TASK TO COMPLETE » Of all the lines in the records below, copy only those that contain the string "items".

START RECORDS SHOWN

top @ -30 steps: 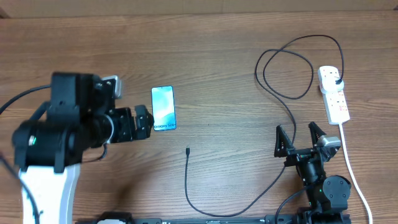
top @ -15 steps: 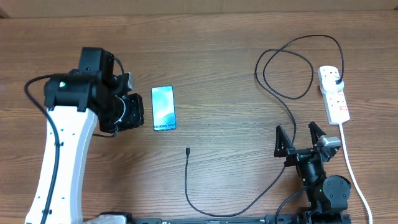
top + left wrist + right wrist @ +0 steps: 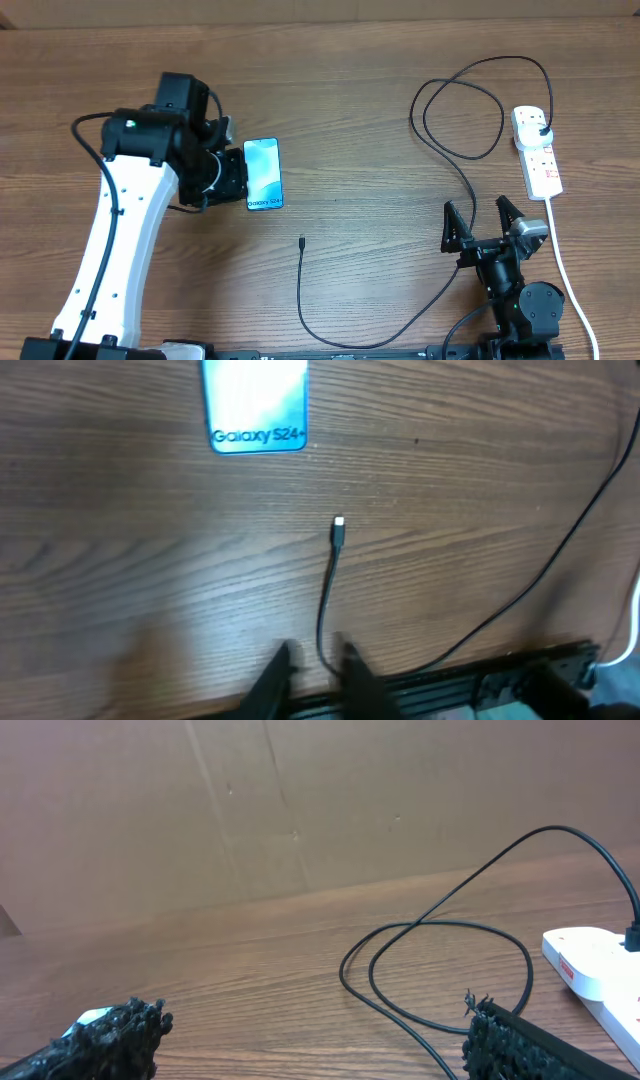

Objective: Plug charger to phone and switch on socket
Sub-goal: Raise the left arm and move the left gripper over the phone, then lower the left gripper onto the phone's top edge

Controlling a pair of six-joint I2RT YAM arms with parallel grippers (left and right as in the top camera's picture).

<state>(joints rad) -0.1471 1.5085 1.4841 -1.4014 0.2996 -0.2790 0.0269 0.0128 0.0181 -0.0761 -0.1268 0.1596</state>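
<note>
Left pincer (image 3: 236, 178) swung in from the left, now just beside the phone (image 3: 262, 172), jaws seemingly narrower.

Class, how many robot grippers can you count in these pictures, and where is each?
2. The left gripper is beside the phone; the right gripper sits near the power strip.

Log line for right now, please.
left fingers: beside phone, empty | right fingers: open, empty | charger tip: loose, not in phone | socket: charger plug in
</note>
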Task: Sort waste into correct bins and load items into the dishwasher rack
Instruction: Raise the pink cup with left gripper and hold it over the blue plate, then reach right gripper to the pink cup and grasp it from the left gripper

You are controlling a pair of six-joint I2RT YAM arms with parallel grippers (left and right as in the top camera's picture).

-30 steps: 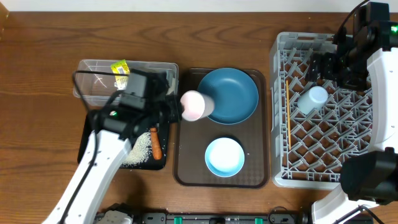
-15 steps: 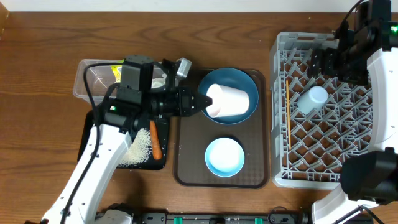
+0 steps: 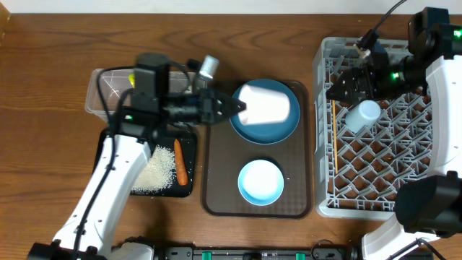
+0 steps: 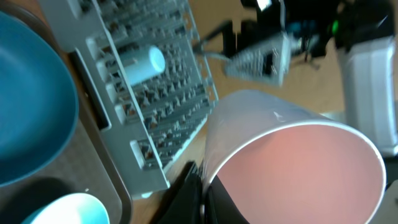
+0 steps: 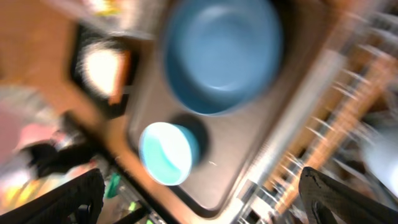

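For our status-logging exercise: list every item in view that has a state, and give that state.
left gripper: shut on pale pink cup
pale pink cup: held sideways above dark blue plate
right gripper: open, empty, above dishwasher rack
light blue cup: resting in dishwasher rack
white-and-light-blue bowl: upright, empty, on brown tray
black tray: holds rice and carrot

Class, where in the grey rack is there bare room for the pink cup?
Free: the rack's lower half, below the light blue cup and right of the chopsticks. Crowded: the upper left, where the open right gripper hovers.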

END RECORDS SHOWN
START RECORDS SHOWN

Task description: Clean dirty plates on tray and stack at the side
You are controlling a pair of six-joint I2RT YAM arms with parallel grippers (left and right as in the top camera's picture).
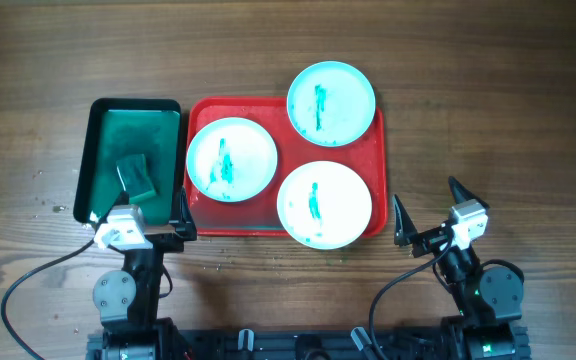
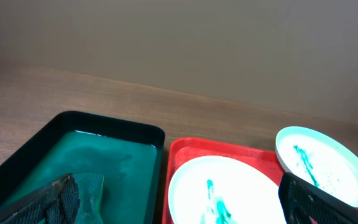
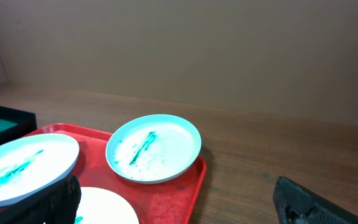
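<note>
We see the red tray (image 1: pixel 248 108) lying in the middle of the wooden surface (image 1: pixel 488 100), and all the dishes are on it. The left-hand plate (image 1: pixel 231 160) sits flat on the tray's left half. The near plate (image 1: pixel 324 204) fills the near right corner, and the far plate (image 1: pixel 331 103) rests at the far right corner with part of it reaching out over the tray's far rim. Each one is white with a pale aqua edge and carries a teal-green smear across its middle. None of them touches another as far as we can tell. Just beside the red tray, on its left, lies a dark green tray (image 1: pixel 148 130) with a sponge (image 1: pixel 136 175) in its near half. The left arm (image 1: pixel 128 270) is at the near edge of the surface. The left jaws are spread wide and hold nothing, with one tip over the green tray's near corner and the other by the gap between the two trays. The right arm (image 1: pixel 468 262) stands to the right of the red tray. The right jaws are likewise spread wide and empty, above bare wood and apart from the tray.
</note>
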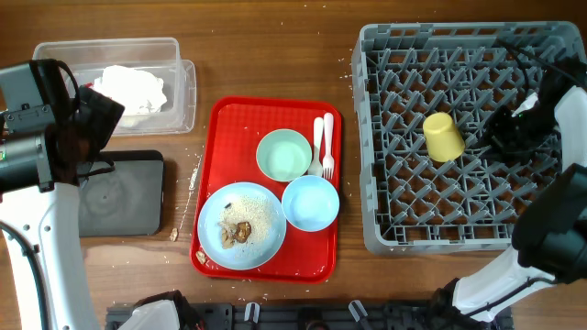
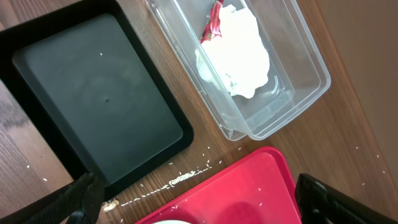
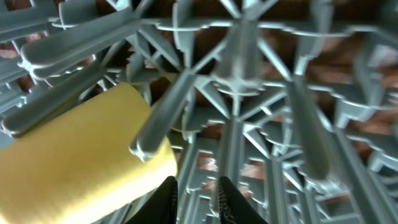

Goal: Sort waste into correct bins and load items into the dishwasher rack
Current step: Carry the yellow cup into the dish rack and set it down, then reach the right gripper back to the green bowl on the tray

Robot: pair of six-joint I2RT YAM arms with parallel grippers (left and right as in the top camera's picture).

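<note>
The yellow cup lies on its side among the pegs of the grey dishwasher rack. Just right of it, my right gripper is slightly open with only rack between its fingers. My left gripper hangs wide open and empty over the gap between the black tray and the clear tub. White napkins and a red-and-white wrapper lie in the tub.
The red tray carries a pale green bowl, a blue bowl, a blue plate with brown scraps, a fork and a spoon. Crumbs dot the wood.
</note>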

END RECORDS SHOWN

SOLUTION »
Task: Sort waste into correct bins and load items into the dishwasher rack
Goal: Sort waste into correct bins and load items into the dishwasher rack

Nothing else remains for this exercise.